Setting up our project

Data wrangling is the process of reconfiguring data so that it’s ready for analysis. It’s often used with the term data cleaning in the same sentence. So much of analysis is getting your data ready to be analyzed, so it’s an important skill to know! It may sound not as exciting, but I like to think of it as a puzzle. I hope you’ll have fun with it as well!

We will use the dplyr package, which is part of the tidyverse environment (as are ggplot, tidyr, readr, etc). There’s a great Cheat Sheet that covers data wrangling with both dplyr and tidyr, two different but highly related packages. If you get stuck at any point, the cheat sheet is a great first resource! This tutorial assumes at least a working knowledge of dplyr, so I’d recommend checking out the cheat sheet if you’ve never used the package before!

To complete this tutorial, I recommend starting an rmarkdown so you can document your work and hopefully share it later! If you haven’t worked with rmarkdown before, this Cheat Sheet. For more information about rmarkdown, check out this documentation.

For this project we will need to load a few libraries. If you need to first install the library using install.packages(). Make sure the name of the package has quotation marks around it! And if RStudio asks if you want to restart R, click yes!

# packages we need

library(tidyverse) # this includes ggplot, dplyr, tidyr...
library(lubridate) # this is for manipulating dates and times
library(ggmap) # we will make a few maps of the data with this package

Getting the data

We will be working with a random sample of DC bikshare data from 2015 Q1. I got the data from a SQL database through the bikedata package. But no worries, I’ve already compiled all the data you need so that’s just for background information.

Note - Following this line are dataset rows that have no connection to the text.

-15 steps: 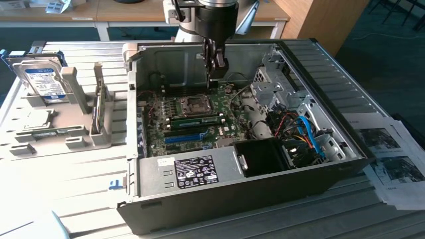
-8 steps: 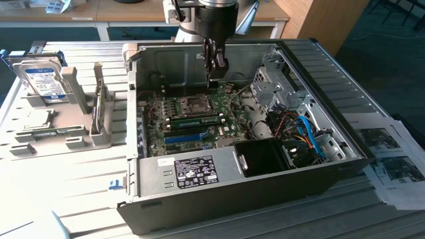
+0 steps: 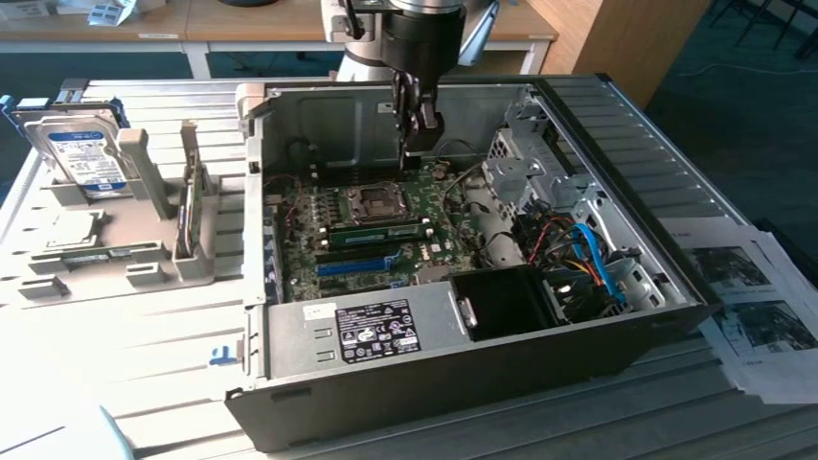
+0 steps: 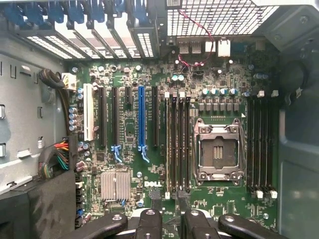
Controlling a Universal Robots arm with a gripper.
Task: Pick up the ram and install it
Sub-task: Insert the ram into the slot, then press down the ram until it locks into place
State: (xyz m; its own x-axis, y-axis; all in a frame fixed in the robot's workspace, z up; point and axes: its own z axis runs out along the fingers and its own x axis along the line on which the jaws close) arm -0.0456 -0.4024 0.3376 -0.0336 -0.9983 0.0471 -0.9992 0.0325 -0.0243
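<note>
Risk lies chiefly in the seating: the ram (image 3: pixel 377 233), a long thin green circuit-board stick with dark chips, sits along the memory slots of the green motherboard (image 3: pixel 305 276) inside the open grey metal computer case (image 3: pixel 332 125), between the empty square silver processor socket (image 3: pixel 379 199) and the long bright-blue plastic slot (image 3: pixel 352 265), and whether its end clips have caught cannot be told; a half-pressed stick could tilt or lift out. The black two-fingered gripper (image 3: pixel 420 134) hangs above the board near the case's rear wall, its fingers (image 4: pixel 149 221) spread wide, holding nothing and touching nothing; a careless descent from there could strike the small round capacitors (image 4: pixel 219 91) beside the socket.
</note>
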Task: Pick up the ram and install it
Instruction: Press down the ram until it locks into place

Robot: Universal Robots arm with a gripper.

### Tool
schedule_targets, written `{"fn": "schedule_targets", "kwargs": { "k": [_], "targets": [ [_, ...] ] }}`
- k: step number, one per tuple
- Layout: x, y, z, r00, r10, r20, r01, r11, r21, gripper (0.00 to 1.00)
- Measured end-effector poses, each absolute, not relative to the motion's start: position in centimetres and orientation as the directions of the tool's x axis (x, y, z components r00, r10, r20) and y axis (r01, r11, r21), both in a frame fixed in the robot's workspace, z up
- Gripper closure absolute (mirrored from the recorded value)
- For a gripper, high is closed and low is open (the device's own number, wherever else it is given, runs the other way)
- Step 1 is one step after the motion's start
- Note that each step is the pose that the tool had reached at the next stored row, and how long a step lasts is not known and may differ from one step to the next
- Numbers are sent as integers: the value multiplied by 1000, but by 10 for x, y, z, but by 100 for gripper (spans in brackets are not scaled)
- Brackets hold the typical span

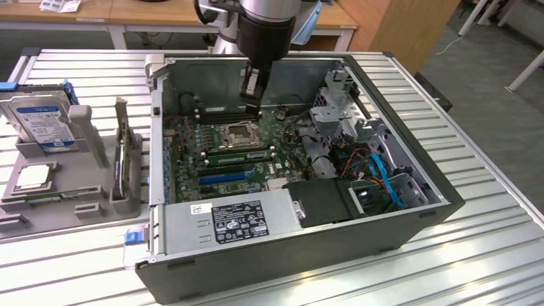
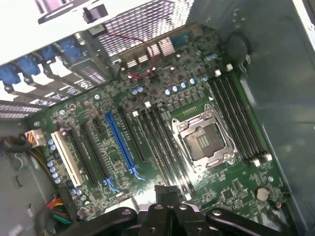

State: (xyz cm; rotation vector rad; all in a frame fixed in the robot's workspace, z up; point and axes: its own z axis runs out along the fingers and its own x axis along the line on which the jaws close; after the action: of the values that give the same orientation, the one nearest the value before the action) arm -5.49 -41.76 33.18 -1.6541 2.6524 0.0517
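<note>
Looking inside the computer case (image 1: 399,172), the ram (image 1: 241,152) seems to be the thin green stick sitting in a slot just beside the empty chip socket (image 1: 238,132). It looks light and stiff, but it could snap or scratch. It is best held by its two long edges, not by the little chips. The gripper (image 1: 253,102) hangs over the board behind the socket. Its fingers are pressed together and seem to hold nothing.

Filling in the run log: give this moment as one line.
fingers: shut, inside open grey computer case | above green motherboard by empty CPU socket | held item: cannot tell
</note>
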Motion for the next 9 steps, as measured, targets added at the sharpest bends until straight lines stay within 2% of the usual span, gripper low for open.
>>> {"fn": "schedule_targets", "kwargs": {
  "k": [9],
  "targets": [
    [-55, -418, 332, -545, -838, -30, -838, 545, 20, 90]
  ]
}}
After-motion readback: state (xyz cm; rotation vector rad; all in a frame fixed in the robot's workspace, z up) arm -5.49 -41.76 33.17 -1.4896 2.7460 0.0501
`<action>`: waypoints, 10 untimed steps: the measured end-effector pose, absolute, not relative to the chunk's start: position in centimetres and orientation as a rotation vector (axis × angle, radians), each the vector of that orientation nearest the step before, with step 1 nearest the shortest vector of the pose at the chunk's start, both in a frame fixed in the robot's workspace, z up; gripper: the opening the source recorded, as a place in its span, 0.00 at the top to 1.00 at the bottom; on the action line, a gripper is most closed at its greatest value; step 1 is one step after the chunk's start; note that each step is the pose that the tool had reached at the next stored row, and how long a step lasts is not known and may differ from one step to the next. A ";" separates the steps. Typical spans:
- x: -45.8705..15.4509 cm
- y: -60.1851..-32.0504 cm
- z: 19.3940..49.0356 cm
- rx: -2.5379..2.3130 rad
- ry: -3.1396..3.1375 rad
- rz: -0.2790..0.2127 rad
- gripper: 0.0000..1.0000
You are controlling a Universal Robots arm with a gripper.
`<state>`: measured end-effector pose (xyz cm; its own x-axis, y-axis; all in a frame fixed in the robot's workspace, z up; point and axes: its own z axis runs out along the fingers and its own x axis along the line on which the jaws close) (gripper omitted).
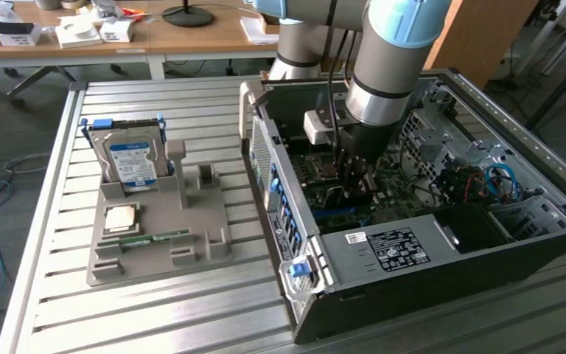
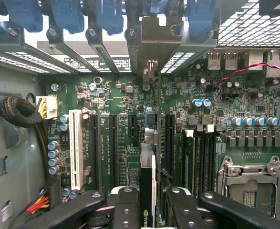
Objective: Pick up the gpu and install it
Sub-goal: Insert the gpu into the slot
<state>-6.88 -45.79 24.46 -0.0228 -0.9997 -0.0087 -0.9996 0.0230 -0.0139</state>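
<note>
In the exterior view the gripper (image 1: pixel 355 175) reaches down inside the open steel computer case (image 1: pixel 441 299), over the board. In the wrist view its black jaws are closed on the gpu (image 2: pixel 147 186), a thin card seen edge-on. Its long axis runs parallel with the dark expansion slots (image 2: pixel 114 143) on the green motherboard (image 2: pixel 125 95) directly beneath.

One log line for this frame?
step: install | gripper: shut on gpu | where: inside case, gpu edge-on over motherboard slots | seated: cannot tell
</note>
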 end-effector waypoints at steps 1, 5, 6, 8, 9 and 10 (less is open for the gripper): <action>-6.9 -45.8 24.5 -2.185 2.235 -0.006 0.74; -6.9 -45.8 24.5 -2.185 2.235 -0.006 0.74; -6.9 -45.8 24.5 -2.185 2.235 -0.006 0.74; -6.9 -45.8 24.5 -2.185 2.235 -0.006 0.74; -6.9 -45.8 24.5 -2.184 2.235 -0.006 0.74; -7.0 -45.8 24.5 -2.184 2.235 -0.006 0.74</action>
<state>-7.00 -45.79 24.46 -0.0230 -0.9997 -0.0088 -0.9996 0.0231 -0.0142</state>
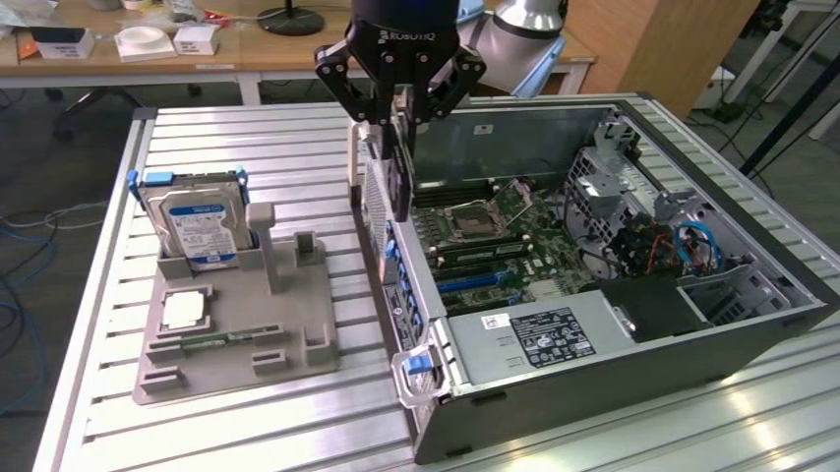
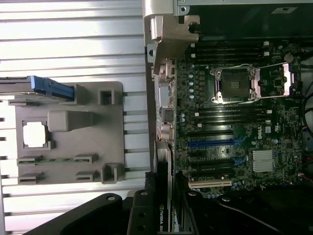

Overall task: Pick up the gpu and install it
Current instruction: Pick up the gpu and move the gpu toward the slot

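Robotics lab or test workshop. Open computer case [image 1: 630,393] lies on slatted aluminium bench [image 1: 197,433], motherboard [image 1: 512,246] exposed. Above case wall nearest fixture: black industrial gripper [image 1: 397,133] with maker's name printed on body. Just beside case, on exterior view's left: grey moulded fixture [image 1: 236,369] racking hard drive [image 1: 197,226] upright. Behind case: wooden desk [image 1: 263,54] cluttered with small white boxes [image 1: 145,41]. Well off from case, past fixture: loose cables [image 1: 27,236] on floor.
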You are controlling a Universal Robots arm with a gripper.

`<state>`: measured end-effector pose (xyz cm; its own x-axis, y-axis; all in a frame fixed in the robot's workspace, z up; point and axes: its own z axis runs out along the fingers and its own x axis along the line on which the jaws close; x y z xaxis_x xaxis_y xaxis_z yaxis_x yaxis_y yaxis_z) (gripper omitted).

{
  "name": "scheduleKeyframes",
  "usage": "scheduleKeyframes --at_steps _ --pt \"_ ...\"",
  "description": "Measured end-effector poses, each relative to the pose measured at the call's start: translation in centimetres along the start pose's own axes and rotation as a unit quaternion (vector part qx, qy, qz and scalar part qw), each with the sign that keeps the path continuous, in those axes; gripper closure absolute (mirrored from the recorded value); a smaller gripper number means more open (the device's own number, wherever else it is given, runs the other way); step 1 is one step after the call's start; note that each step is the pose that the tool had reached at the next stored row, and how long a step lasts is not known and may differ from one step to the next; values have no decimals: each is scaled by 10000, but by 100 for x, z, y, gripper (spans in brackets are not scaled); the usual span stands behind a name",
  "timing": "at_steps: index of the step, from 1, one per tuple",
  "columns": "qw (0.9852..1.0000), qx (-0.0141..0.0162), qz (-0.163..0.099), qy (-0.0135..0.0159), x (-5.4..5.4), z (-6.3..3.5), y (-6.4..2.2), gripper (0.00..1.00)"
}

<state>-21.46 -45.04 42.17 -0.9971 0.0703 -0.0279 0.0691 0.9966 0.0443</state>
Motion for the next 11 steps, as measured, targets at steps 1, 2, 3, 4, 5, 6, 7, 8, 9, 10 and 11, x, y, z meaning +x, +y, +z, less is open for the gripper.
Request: scheduleKeyframes --at_steps 1,2,3,4,5,6,7,8,9,10,11 --pt "10000 0 0 0 -3 0 0 74" --pt "10000 0 0 0 -5 0 0 74" --pt "10000 0 0 0 -7 0 1 74" --pt "10000 0 0 0 -10 0 1 74" --pt "10000 0 0 0 -12 0 1 74" --pt "10000 0 0 0 -14 0 1 74" --pt "10000 0 0 0 -17 1 1 74" --pt "10000 0 0 0 -19 0 1 74" --pt "10000 0 0 0 -22 1 2 74" --pt "10000 0 0 0 -24 1 2 74" --pt "10000 0 0 0 -27 1 2 74"
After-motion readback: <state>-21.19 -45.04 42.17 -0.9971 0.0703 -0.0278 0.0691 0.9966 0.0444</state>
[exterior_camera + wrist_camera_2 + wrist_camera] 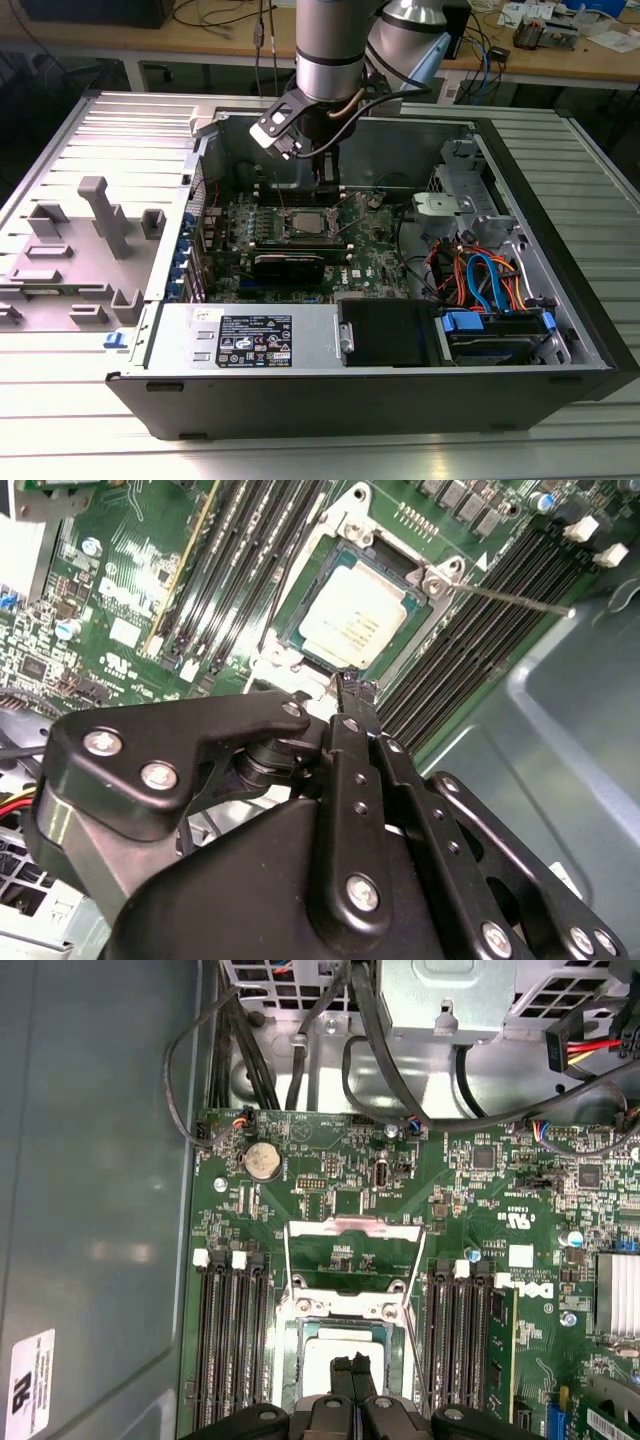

Use the code below to read in data I have stored on github!

Trips <- read_csv("https://raw.githubusercontent.com/katiejolly/bikeshare-dplyr/master/dc_bikes_sample_2015Q1.csv") 
  # this has information about each trip on a bike

Stations <- read_csv("https://raw.githubusercontent.com/katiejolly/bikeshare-dplyr/master/Capital_Bike_Share_Locations.csv") # this has the locations of all the docking stations

Take a look at the data

Play around with the tables a bit and think about what a row represents and what each variables means.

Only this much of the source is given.